### EXERCISE DIRECTIONS
For the word "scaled", copy every line of the material that includes it.
====== RECORDS SUPPLIED
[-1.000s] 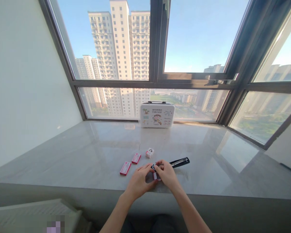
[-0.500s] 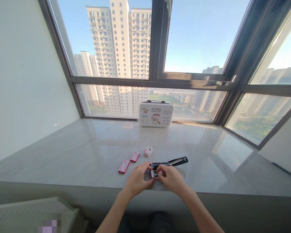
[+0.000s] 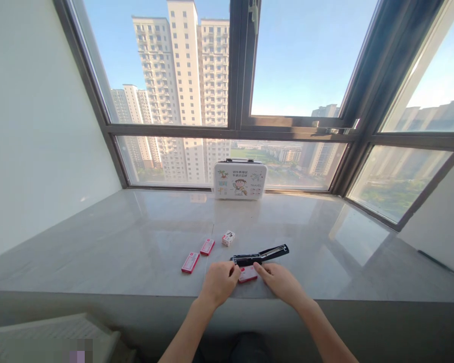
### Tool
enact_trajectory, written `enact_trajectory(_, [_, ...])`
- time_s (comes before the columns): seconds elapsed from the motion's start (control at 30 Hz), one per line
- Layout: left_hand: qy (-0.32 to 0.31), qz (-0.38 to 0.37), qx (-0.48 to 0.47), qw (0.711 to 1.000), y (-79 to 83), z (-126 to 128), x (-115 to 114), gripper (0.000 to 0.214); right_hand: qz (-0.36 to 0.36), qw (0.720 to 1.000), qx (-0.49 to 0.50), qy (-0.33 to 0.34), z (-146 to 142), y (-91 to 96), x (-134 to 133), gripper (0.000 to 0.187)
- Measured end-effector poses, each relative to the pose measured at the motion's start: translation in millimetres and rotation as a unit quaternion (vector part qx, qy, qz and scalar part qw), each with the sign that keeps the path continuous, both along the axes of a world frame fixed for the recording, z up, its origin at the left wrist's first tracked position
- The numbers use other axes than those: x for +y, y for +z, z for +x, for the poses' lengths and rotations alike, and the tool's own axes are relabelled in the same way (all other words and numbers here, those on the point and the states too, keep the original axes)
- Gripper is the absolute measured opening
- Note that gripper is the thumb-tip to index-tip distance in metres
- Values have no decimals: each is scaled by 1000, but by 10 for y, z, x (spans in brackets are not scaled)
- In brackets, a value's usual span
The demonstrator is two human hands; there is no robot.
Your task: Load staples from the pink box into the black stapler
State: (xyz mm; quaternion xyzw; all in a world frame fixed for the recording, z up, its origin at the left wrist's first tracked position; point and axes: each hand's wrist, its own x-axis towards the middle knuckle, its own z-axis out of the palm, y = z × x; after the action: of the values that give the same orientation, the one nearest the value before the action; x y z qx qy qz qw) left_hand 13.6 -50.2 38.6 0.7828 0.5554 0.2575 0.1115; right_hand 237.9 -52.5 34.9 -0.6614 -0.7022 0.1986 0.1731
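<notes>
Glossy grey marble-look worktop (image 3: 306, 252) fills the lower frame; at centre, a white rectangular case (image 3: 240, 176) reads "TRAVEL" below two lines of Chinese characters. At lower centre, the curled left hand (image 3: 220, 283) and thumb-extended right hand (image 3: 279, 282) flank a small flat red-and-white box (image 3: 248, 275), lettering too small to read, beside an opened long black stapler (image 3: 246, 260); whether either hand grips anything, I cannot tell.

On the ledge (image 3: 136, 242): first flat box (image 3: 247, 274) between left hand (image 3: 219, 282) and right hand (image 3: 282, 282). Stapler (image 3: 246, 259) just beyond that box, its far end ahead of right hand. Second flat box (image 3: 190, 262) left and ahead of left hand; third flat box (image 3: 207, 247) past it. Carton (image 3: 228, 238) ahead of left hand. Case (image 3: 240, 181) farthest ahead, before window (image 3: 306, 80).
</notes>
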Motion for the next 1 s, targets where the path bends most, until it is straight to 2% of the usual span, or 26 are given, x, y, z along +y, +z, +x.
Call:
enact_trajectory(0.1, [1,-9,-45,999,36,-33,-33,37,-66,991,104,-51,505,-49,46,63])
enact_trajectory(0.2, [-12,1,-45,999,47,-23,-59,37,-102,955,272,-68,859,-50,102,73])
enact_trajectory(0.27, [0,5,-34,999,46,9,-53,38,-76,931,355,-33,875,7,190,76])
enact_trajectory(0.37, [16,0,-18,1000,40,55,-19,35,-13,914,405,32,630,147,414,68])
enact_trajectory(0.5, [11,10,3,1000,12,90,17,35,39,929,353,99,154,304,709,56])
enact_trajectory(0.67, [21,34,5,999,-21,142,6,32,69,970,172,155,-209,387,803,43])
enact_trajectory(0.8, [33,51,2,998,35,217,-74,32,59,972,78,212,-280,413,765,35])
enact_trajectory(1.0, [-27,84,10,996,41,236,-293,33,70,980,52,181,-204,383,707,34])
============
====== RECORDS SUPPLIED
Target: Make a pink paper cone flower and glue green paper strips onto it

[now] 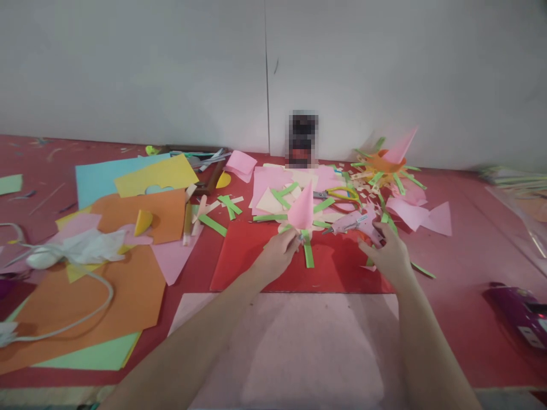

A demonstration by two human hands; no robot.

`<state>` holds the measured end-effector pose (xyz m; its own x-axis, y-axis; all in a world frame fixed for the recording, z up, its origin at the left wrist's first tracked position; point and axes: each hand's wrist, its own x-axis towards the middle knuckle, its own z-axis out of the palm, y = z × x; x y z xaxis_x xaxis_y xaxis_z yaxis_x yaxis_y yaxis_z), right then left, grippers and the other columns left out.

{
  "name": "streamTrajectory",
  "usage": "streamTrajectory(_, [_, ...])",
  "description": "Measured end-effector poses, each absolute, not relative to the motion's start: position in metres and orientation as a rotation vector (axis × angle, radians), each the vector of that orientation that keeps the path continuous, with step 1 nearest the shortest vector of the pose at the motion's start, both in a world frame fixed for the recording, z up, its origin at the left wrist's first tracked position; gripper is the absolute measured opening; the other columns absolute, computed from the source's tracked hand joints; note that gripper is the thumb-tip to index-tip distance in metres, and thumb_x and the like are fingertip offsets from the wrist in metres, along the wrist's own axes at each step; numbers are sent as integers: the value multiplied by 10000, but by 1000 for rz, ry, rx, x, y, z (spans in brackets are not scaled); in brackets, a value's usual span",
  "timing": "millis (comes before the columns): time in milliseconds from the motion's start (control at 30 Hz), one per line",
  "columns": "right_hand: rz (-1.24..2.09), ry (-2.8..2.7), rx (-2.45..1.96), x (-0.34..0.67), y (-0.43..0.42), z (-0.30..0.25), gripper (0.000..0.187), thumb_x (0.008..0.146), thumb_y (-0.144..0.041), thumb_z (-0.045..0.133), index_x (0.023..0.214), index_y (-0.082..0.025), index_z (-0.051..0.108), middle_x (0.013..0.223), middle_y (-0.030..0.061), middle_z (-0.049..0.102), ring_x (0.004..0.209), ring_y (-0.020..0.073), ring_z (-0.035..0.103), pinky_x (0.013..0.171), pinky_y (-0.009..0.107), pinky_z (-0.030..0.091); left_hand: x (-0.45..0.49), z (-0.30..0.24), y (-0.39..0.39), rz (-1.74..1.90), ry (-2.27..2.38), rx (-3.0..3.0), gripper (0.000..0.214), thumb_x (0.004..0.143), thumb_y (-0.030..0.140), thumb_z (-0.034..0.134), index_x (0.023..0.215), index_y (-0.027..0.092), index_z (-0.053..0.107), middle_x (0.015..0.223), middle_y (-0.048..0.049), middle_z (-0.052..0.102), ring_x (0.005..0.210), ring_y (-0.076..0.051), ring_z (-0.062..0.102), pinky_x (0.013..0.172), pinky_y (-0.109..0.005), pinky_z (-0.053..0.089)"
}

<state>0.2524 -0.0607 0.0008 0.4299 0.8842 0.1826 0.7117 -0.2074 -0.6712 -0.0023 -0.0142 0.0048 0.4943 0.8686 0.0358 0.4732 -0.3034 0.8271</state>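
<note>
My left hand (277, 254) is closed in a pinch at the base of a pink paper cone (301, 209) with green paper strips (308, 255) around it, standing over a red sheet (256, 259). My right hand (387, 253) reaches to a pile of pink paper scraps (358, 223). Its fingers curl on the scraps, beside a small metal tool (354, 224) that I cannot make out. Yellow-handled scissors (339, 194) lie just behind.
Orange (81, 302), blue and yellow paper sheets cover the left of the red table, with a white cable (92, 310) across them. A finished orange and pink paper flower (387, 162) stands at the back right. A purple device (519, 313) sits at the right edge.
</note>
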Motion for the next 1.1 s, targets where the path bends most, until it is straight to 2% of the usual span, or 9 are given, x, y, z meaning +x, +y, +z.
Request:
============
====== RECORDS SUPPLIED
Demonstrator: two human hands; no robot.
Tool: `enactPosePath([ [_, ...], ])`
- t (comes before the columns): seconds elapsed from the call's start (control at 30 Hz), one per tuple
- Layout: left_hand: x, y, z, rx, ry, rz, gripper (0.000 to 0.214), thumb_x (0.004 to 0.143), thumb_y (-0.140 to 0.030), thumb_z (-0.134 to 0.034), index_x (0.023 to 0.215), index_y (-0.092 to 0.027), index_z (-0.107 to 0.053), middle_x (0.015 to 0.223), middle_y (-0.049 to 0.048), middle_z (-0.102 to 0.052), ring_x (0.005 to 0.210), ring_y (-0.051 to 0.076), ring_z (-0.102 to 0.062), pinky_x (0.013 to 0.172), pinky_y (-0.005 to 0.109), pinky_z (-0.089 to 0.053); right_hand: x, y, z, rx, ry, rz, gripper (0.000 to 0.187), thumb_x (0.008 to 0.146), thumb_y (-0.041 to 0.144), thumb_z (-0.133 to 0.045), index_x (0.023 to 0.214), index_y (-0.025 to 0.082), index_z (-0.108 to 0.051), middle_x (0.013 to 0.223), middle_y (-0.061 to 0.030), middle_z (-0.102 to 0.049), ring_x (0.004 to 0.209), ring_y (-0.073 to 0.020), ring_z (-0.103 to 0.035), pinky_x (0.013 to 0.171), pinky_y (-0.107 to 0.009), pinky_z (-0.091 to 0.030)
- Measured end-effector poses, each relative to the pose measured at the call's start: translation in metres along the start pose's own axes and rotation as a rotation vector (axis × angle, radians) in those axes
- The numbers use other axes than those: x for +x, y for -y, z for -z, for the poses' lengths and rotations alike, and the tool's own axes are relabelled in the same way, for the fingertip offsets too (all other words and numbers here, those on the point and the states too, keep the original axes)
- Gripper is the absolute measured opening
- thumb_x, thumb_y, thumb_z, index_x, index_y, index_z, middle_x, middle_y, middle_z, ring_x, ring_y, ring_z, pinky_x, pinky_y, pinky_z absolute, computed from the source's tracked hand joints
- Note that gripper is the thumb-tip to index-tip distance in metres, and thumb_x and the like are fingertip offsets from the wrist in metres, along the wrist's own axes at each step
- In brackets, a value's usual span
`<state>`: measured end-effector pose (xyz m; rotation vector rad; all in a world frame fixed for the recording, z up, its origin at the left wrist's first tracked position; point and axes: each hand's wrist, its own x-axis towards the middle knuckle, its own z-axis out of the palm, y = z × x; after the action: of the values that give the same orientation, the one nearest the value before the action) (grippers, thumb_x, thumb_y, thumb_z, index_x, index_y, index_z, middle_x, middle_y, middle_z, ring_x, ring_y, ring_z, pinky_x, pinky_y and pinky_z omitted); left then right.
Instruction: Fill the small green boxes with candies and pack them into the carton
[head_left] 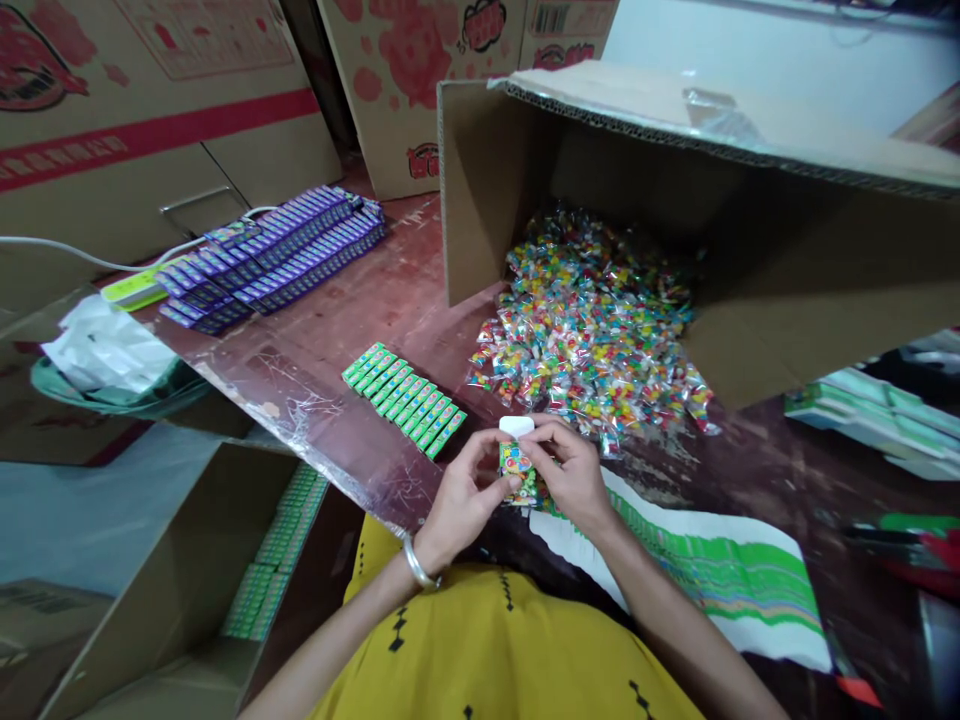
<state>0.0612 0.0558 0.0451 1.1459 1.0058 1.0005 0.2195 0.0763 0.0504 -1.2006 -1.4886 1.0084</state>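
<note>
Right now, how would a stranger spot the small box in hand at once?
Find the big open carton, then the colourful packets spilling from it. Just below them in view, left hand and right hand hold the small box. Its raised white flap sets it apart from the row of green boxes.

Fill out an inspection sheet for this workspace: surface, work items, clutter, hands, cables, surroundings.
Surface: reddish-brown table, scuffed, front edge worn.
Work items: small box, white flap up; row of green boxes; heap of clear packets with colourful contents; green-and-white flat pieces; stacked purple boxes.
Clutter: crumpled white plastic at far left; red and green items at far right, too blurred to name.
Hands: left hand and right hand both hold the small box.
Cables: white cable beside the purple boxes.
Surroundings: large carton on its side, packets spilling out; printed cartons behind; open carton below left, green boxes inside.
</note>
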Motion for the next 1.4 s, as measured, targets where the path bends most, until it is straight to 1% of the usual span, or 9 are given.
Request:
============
### RESPONSE AREA
- Values have no decimals: each is scaled by 1000, but by 10 for y, z, x (spans in brackets are not scaled)
  "description": "Measured end-effector poses, each absolute, not relative to the motion's start: position in metres and orientation as a rotation vector (axis × angle, radians), each the vector of that orientation that keeps the path continuous, with step 1 nearest the shortest vector of the pose at the motion's start, both in a world frame fixed for the recording, z up, its origin at the left wrist's first tracked position; gripper is the absolute measured opening; the other columns absolute, computed from the source's tracked hand joints; note that gripper is the thumb-tip to index-tip distance in metres, and thumb_x and the like are fingertip offsets from the wrist in metres, along the wrist's own axes at each step; numbers are sent as integers: the value multiplied by 10000, but by 1000 for rz, ry, rx, x, y, z (spans in brackets are not scaled); in brackets, a value's usual span",

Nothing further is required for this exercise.